* _Task to carry out_: Write out exactly the lines below that run from the one containing "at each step" through the one containing "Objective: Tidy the", both included, with no other lines.
━━━━━━━━━━━━━━━━
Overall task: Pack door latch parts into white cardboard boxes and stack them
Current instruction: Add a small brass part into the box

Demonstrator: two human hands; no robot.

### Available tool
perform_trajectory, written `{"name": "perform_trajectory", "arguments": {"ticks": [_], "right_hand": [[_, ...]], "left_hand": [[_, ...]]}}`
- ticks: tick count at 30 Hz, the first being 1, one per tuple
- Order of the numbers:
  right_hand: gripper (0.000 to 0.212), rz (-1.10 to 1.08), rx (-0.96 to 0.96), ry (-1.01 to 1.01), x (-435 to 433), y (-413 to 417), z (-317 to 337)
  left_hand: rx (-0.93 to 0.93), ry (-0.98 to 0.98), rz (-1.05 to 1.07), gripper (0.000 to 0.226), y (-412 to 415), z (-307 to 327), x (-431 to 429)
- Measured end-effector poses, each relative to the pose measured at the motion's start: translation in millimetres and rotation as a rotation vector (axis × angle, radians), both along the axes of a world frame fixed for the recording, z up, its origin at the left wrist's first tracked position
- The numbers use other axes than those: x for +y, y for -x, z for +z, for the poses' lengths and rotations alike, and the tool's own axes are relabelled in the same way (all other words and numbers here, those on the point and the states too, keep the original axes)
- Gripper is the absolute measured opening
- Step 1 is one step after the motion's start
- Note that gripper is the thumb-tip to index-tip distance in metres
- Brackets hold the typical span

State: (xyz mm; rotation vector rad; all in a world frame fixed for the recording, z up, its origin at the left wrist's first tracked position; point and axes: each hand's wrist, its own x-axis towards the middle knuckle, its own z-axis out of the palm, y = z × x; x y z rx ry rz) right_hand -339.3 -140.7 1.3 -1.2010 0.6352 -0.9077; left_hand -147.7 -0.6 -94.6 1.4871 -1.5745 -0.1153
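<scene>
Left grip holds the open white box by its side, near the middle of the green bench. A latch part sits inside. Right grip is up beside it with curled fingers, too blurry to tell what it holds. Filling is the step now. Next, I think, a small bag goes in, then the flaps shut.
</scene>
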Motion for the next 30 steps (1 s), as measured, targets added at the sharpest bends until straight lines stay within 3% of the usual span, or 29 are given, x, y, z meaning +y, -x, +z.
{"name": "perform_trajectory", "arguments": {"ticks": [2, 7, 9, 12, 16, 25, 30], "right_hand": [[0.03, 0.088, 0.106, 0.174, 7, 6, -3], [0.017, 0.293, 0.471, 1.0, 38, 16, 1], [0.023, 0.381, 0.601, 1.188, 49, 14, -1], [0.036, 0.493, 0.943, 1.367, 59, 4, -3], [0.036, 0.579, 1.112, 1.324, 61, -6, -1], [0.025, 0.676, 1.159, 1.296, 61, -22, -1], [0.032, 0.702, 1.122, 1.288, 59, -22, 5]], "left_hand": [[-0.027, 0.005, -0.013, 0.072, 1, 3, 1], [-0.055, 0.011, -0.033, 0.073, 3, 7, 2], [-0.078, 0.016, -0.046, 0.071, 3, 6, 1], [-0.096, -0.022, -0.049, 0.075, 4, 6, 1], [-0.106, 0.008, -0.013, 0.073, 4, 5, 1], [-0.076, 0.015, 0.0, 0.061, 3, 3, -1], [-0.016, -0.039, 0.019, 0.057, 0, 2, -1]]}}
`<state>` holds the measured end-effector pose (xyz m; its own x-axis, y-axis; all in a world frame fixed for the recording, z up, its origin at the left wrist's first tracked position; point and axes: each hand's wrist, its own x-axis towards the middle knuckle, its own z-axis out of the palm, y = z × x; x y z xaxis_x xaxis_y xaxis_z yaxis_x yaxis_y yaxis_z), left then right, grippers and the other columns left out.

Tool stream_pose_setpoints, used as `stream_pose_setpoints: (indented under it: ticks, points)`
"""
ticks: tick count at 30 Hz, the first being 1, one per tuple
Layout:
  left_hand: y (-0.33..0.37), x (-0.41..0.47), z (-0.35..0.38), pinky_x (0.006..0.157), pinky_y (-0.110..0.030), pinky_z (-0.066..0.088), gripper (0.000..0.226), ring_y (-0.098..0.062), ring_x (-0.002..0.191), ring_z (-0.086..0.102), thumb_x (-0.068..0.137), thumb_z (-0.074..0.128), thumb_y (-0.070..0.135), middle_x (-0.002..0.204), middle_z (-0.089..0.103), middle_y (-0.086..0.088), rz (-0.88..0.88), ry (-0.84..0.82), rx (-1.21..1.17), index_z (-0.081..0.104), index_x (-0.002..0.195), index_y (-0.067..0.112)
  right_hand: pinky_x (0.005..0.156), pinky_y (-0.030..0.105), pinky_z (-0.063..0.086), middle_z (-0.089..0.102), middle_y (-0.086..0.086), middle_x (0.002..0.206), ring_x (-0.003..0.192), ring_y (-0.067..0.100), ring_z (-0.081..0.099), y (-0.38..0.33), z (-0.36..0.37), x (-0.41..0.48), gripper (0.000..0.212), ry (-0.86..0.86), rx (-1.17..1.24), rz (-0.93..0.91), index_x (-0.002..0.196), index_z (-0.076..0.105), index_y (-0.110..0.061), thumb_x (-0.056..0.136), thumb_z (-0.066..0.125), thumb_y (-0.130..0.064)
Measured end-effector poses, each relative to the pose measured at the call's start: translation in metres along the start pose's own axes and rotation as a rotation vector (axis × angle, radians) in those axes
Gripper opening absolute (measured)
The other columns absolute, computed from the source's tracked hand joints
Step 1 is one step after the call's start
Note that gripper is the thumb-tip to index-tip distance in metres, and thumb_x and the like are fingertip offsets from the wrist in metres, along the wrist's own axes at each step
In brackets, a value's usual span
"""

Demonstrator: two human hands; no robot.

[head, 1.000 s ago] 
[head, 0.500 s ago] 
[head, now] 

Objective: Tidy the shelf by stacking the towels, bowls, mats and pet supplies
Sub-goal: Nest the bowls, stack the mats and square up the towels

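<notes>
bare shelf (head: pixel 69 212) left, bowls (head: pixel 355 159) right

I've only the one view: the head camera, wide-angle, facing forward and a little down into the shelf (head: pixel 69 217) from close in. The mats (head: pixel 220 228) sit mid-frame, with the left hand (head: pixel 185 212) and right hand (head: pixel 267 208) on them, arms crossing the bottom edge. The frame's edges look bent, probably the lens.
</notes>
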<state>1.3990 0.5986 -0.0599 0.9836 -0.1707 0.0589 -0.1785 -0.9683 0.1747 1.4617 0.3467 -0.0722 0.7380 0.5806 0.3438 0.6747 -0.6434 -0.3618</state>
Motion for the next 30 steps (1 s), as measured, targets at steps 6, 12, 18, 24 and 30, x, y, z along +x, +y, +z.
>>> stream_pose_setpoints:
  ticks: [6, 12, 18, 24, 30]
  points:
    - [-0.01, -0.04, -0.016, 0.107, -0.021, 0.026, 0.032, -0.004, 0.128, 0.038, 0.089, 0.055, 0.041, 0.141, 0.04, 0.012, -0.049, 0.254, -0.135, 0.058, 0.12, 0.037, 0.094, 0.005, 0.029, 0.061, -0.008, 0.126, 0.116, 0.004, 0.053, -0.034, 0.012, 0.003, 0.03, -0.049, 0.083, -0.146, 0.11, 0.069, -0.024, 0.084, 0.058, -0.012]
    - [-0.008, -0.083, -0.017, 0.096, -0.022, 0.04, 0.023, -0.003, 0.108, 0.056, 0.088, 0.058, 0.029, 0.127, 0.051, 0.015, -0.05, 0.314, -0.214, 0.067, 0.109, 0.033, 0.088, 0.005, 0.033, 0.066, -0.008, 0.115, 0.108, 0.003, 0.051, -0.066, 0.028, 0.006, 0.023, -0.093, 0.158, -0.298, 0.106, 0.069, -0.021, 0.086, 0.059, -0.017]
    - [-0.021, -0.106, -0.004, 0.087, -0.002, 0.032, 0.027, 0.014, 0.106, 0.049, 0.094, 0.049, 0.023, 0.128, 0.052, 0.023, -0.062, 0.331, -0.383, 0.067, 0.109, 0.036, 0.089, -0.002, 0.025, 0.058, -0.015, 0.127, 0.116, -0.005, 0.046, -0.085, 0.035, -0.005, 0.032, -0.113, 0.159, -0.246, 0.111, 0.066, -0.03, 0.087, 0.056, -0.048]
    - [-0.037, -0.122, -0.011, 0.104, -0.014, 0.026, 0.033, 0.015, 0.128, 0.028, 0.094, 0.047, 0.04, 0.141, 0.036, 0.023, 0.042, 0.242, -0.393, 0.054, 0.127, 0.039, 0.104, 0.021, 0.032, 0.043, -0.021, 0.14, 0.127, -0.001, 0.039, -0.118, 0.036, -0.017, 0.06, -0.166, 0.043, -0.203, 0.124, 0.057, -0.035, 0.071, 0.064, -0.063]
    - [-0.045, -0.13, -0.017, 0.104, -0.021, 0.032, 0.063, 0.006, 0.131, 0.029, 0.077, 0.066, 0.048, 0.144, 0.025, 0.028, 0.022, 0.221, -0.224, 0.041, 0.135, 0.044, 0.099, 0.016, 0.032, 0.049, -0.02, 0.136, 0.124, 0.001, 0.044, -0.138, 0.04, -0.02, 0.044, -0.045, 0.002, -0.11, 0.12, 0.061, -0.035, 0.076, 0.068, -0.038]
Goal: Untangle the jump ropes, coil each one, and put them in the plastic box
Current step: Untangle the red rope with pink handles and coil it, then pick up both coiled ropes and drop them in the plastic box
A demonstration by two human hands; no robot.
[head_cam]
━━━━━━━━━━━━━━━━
* _Your response_:
Note that gripper is the thumb-tip to index-tip distance in metres, and thumb_x and the like are fingertip offsets from the wrist in metres, along the wrist's own axes at each step
In brackets, a value's usual span
"""

Demonstrator: two human hands; no robot.

[head, 1.000 s ago] 
[head, 0.500 s ago] 
[head, now] 

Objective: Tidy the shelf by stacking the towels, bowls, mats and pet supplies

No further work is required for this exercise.